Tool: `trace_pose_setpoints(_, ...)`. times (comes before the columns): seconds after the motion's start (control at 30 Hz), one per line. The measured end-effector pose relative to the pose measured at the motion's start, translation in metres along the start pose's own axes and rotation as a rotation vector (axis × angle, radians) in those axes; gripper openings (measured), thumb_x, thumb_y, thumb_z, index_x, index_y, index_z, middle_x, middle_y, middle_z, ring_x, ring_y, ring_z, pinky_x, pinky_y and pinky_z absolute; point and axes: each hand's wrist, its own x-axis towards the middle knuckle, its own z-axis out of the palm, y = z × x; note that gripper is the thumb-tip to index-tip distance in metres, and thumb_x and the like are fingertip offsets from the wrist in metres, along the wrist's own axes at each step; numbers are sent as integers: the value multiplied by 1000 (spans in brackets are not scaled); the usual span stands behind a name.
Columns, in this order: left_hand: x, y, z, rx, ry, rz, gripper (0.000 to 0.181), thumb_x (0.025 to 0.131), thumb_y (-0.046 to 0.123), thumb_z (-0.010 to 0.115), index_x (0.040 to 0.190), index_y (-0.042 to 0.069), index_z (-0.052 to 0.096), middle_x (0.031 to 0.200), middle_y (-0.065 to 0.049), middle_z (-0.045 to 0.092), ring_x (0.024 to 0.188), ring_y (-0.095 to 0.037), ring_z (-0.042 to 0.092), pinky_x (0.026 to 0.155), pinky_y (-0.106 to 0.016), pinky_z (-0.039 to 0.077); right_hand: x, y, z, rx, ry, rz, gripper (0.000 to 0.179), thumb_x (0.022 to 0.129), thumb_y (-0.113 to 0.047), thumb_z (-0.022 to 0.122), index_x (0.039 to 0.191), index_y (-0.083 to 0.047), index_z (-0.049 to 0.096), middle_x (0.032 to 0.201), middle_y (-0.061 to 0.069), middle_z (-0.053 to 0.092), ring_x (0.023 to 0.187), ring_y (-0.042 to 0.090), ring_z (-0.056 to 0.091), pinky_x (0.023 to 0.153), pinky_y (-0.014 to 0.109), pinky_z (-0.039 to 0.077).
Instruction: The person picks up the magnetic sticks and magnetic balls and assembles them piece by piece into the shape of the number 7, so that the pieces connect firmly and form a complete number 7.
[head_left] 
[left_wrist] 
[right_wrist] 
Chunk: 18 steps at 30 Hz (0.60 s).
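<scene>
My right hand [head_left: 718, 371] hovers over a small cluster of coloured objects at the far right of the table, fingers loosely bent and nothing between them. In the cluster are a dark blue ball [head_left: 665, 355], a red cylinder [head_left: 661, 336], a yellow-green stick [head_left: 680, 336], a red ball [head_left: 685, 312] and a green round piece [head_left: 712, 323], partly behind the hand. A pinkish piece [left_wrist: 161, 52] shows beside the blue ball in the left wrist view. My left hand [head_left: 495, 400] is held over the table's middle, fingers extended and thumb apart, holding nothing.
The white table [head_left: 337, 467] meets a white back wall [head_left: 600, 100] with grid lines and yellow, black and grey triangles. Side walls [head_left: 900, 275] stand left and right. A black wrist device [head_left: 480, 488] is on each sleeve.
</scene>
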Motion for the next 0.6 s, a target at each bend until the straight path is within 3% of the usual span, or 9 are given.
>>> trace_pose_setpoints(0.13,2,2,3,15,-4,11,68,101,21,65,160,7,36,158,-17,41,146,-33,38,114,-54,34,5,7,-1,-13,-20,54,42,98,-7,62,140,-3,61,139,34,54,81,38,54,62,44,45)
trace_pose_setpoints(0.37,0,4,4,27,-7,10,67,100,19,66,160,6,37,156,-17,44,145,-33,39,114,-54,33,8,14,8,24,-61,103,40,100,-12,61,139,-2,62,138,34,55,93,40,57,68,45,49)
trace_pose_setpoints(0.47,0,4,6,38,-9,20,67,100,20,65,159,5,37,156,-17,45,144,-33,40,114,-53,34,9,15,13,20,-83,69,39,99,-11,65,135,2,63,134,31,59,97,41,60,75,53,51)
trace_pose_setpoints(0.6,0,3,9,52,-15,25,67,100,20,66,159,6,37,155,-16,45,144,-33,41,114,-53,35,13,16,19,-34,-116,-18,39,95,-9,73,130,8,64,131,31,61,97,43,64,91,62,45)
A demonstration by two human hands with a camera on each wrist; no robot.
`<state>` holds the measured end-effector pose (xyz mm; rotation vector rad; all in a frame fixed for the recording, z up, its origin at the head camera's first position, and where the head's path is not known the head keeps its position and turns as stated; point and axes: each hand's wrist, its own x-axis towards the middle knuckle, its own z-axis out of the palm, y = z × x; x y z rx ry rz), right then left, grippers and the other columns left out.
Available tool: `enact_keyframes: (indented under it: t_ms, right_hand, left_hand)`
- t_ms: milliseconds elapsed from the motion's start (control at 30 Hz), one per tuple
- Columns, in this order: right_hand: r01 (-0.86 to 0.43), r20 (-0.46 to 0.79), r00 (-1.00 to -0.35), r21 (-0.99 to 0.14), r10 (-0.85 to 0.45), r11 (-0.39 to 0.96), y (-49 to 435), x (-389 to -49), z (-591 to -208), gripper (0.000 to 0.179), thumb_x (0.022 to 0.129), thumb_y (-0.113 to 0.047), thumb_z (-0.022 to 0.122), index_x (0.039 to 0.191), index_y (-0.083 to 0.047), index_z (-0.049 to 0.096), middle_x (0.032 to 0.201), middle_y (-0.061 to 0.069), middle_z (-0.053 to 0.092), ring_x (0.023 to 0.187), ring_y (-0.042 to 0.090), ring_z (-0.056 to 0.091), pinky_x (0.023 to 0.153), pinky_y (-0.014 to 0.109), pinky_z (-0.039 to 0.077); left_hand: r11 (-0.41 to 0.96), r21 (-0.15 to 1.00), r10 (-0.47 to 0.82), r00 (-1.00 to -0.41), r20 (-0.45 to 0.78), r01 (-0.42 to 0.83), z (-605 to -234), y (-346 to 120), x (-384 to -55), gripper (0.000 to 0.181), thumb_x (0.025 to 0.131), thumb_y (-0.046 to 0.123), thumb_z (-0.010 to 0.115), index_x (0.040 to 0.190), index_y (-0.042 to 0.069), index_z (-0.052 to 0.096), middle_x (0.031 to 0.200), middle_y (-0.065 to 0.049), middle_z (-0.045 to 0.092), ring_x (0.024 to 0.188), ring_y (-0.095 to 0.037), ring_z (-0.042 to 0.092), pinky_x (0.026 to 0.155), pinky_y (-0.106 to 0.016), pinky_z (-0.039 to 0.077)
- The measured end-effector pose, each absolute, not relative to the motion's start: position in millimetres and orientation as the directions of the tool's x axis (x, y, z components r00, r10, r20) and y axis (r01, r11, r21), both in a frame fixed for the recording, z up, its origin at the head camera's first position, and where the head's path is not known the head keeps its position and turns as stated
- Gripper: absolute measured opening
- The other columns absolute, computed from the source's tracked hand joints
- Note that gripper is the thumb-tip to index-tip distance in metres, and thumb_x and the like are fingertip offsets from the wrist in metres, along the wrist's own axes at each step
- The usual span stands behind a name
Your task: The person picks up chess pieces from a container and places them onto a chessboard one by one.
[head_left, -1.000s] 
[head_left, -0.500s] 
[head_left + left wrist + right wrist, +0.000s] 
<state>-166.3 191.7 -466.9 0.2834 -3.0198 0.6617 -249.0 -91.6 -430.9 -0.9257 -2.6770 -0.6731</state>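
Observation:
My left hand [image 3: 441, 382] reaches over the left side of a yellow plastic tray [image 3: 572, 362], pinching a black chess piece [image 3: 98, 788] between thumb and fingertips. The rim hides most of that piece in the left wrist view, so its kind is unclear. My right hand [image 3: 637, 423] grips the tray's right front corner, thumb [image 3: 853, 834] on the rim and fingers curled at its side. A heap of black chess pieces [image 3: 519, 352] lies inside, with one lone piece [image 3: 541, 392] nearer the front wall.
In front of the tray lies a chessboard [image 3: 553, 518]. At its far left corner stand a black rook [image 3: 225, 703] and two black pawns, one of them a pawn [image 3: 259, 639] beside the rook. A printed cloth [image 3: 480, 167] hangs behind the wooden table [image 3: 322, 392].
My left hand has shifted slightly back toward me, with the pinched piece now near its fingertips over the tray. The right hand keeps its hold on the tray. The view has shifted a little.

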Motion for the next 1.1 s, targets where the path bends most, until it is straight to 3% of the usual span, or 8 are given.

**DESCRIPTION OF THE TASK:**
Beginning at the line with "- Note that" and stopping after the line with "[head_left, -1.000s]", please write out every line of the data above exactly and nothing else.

**WRITTEN ANSWER:**
- Note that gripper is the thumb-tip to index-tip distance in metres, and thumb_x and the like are fingertip offsets from the wrist in metres, along the wrist's own axes at each step
- The usual span stands behind a name
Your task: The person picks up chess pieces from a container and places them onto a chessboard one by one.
[head_left, -1.000s] 

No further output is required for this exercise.